ASSIGNMENT | Of the lines below, copy those that hold the word "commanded".

Stored dataset items |
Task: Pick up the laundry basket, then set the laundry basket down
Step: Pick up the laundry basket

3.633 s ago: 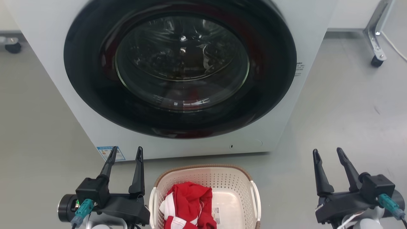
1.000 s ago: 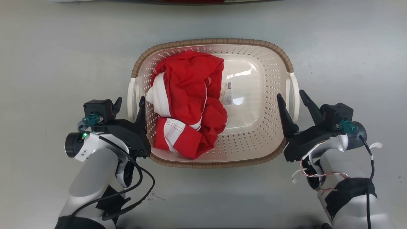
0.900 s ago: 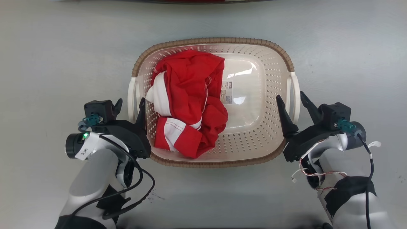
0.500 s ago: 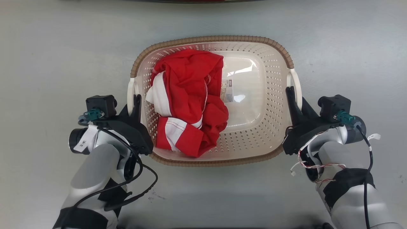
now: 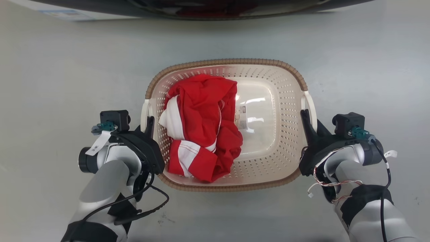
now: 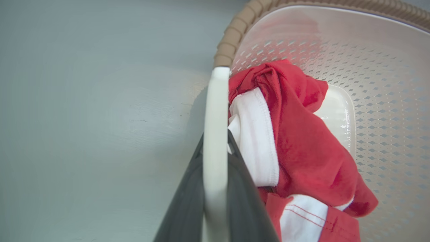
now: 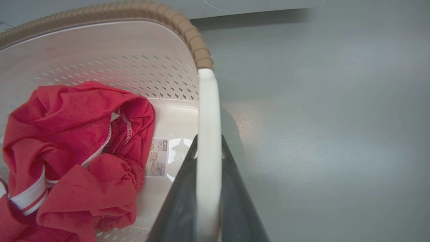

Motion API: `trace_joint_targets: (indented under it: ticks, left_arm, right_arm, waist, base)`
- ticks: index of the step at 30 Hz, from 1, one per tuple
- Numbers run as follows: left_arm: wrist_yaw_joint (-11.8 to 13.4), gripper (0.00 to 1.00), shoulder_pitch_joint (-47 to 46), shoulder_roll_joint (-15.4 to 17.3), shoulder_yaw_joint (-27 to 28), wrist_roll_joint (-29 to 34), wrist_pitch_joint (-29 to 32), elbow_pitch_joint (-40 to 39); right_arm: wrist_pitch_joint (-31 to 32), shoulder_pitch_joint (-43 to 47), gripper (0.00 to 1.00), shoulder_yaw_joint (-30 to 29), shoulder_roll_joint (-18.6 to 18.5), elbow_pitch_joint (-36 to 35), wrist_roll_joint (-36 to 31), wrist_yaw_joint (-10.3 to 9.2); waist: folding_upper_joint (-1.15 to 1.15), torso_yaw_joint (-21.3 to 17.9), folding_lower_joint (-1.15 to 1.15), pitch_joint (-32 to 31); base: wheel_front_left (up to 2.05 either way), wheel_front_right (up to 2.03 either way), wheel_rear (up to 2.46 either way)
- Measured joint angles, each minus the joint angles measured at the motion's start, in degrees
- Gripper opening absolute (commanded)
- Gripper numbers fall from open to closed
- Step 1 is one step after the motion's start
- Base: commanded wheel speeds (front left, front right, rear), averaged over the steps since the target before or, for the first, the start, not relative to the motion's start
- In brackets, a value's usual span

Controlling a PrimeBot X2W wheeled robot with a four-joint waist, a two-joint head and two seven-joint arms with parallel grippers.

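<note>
Overhead, the head view shows a grey floor (image 5: 50,67) with the lower edge of a washing machine (image 5: 215,6) along the far side. The laundry basket (image 5: 285,101) sits centrally, near the machine but apart from it, with its long axis running left to right. Whether its base touches the floor cannot be told. Inside, a crumpled red and white garment (image 5: 201,111) fills the left half, leaving the right half of the basket floor bare.

Two pale forearms enter from the near side, one at each end of the basket. The left gripper (image 5: 145,125) pinches the left handle (image 5: 145,112); in the left wrist view the white bar (image 6: 215,134) runs between the dark fingers (image 6: 188,201), which press against it on both sides. The right gripper (image 5: 310,121) likewise pinches the right handle (image 5: 311,106), the bar (image 7: 208,134) lying between its fingers (image 7: 235,201).

A small label (image 5: 241,117) lies on the basket floor, just right of the garment.
</note>
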Motion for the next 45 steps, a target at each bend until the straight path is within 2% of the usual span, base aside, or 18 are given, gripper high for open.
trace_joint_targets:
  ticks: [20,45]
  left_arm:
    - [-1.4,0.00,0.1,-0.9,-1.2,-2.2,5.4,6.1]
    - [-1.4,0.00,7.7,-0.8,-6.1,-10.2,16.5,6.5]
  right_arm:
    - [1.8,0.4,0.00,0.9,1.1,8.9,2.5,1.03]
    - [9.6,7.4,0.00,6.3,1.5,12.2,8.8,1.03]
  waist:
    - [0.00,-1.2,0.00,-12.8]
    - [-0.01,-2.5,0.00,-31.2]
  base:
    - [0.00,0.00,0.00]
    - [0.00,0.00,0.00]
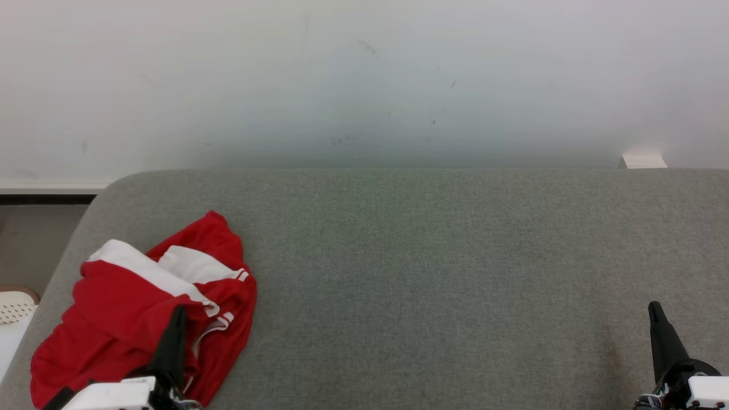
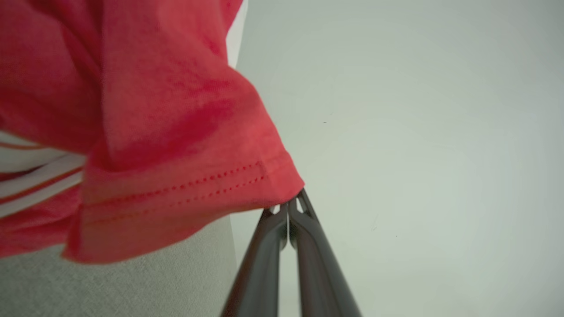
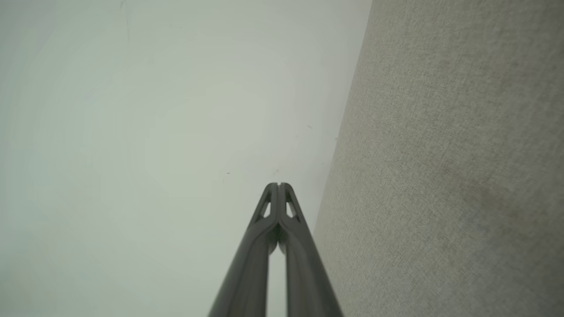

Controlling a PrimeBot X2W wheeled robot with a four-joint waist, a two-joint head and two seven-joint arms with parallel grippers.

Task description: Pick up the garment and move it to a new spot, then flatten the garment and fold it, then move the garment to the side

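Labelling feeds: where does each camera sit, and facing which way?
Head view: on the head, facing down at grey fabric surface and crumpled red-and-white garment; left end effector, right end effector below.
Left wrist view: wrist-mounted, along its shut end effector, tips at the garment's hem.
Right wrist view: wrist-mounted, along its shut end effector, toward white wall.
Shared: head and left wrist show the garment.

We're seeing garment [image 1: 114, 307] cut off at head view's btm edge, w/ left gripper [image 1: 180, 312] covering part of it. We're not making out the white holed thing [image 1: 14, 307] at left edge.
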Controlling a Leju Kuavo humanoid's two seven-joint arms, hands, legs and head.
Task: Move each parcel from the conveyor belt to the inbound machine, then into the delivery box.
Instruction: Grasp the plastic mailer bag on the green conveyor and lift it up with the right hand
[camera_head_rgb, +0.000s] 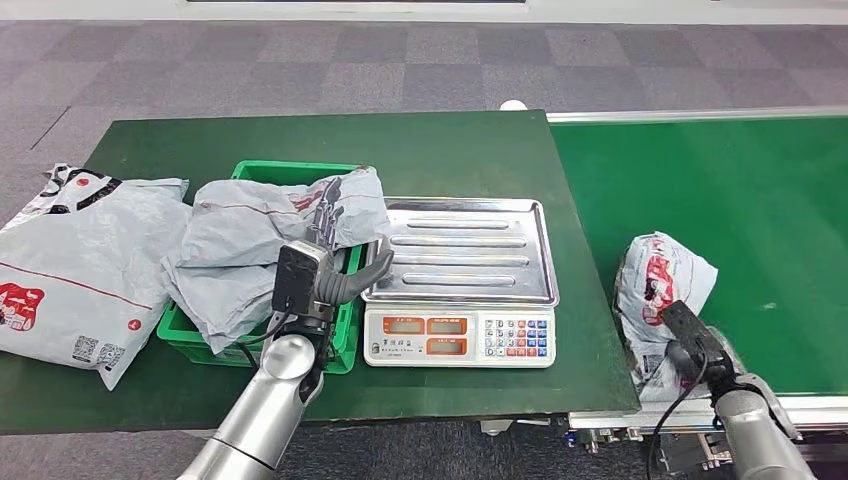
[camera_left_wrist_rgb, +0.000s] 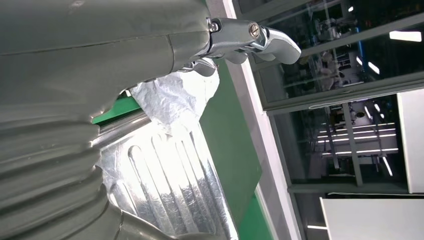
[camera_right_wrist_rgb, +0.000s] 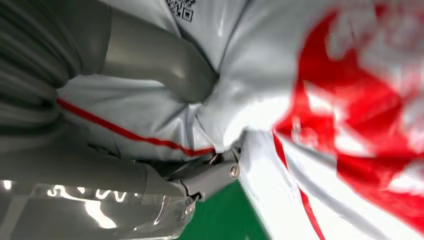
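Grey plastic bunches in our right hand (camera_right_wrist_rgb: 165, 100), which grips the parcel (camera_head_rgb: 662, 285); we should lift clear before swinging. Our left hand (camera_head_rgb: 335, 255) hovers, fingers spread.

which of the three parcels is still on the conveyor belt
The parcel gripped by the right hand; the other two lie left of the scale.

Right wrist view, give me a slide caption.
Right hand gripping a grey-and-red parcel on the green conveyor belt.
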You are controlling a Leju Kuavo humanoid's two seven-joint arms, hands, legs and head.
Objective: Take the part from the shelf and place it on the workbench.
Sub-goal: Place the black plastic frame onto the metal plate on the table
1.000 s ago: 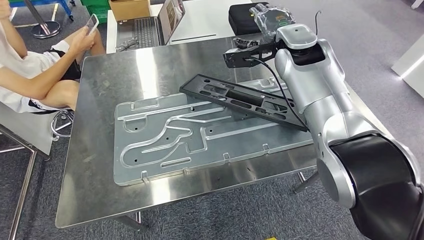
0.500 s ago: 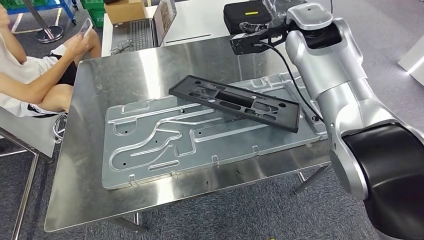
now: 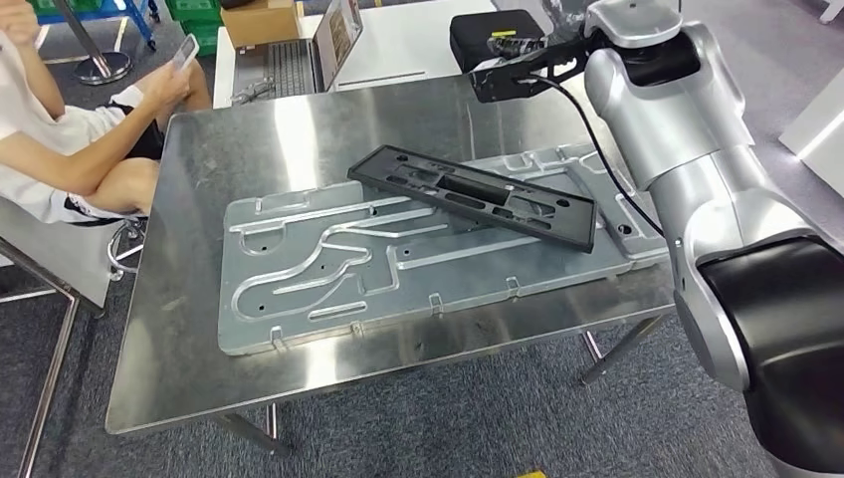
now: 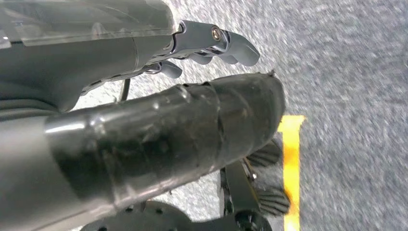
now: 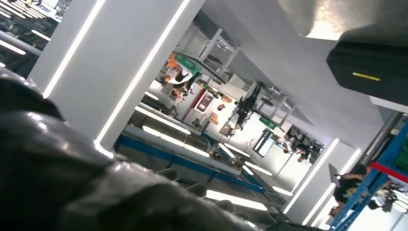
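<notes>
Right hand point(image 3: 542, 45) was raised over the far right edge of the stainless steel tabletop point(image 3: 199, 349), well apart from the part; whether its fingers were apart or together could not be told. Left hand point(image 4: 211, 45) was seen hanging over grey carpet floor point(image 4: 346, 57) beside a yellow floor stripe point(image 4: 291, 163), fingers curled in, nothing held. Long black plastic frame part point(image 3: 473, 195) was laid flat, resting across the far right portion of the large grooved aluminium plate point(image 3: 328, 269) on the tabletop. A black case point(image 3: 478, 35) was noted just behind the right hand. A seated person point(image 3: 70, 149) with a phone point(image 3: 184, 50) was at the tabletop's left.
</notes>
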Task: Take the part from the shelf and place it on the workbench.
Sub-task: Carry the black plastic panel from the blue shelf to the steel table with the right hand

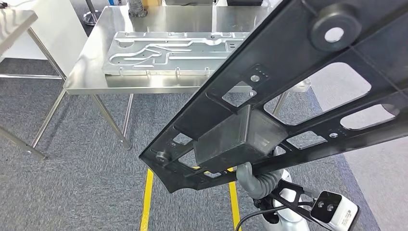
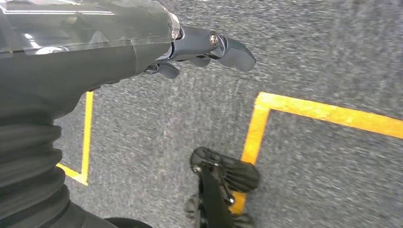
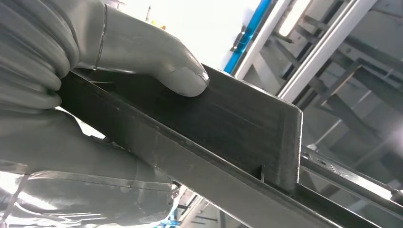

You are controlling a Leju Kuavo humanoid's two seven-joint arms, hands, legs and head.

RESULT FOR THIS EXERCISE |
- Gripper opening absolute (commanded)
- Base: commanded wheel speeds (front left, front right, rear), averaged over the steps since the target before or, for the first, the start, not relative to the motion's start

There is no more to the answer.